Больной умолк. Говорить ему было трудно.

— На всё Божья воля, дети мои, — елейно произнёс отец Огюст и перекрестился.

— На Божью волю легко дурные дела сваливать, — прохрипел тот же солдат.

— Понимаю ваше отчаяние. Болезнь — не радость, — сочувственно сказал Беньовский. — Распоряжусь, чтобы улучшили ваше питание. Самых тяжёлых больных отправим на Маврикий. Там хороший старый госпиталь, здоровый климат. Да и доктор Синьяк сделает для вас всё возможное. Крепитесь, братцы.

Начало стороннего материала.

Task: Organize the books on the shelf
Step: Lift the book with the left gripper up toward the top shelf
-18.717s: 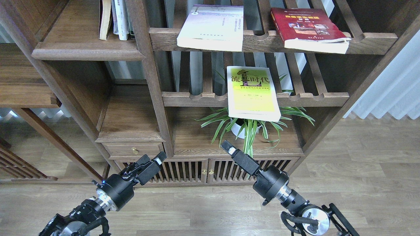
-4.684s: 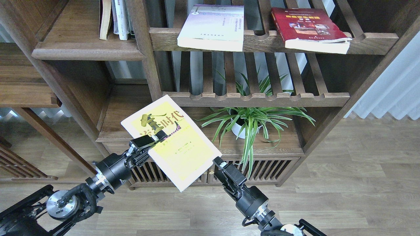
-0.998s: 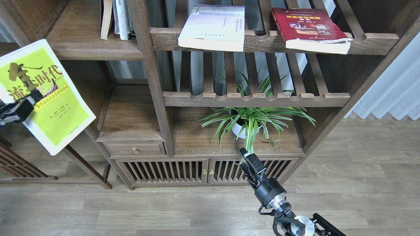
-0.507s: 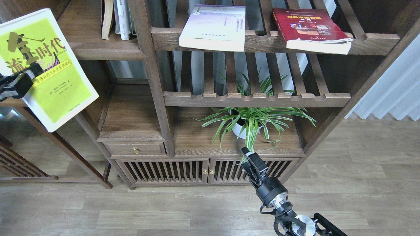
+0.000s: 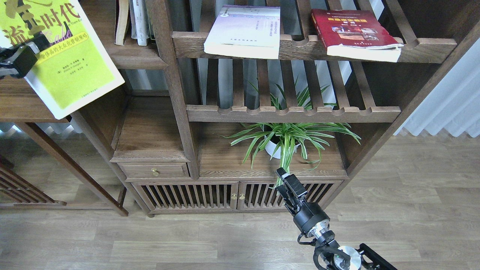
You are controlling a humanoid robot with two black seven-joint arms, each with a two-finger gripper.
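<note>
Yellow-green book (image 5: 71,63) has risen higher in left gripper (image 5: 28,47), nearing shelf (image 5: 127,62).

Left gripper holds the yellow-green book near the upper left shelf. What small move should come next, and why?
Probably carry the yellow-green book rightward and up, onto the solid shelf. The left gripper grips its left edge, and the book hangs tilted before the board beside the standing books.

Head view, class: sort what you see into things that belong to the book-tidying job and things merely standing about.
Job: yellow-green book held in left gripper; lavender-white book; dark red book; solid shelf.
Standing about: potted plant; drawer; slatted cabinet doors; curtain.
</note>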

Больной, бросивший Морису Августу злые упрёки, теперь помалкивал. Полковник вселил всё же какую-то надежду на добрый исход.

Беньовский с Синьяком вышли из помещения. Священник остался в палате с больными.

— Большое опасение внушают больные жёлтой лихорадкой, — сказал лекарь Беньовскому. — С кровавым поносом как-нибудь справимся. А вот лихорадка... Мы плохо представляем, как она, проклятая, протекает в тропических условиях. Наши лекарства малоэффективны.

— Придумайте что-нибудь, доктор. Вы же опытный эскулап.

— Не буду возражать насчёт опыта. Но впервые в моей практике такой случай. Согласен с вами, полковник, самых тяжёлых больных надо отправить на Маврикий.

— Сколько таких?

— Пятеро.

— При первой возможности отправим.

— Вот и хорошо. А место мы выбрали действительно гиблое. Кругом гнилые болота.

— Я уже думал об этом и нашёл выход.

— Какой же?

— Будем строить второй форт на некотором отдалении от Сен-Луи. Выберем здоровую возвышенную местность. И разделим корпус на два равных по численности гарнизона, чтобы они могли периодически сменять друг друга.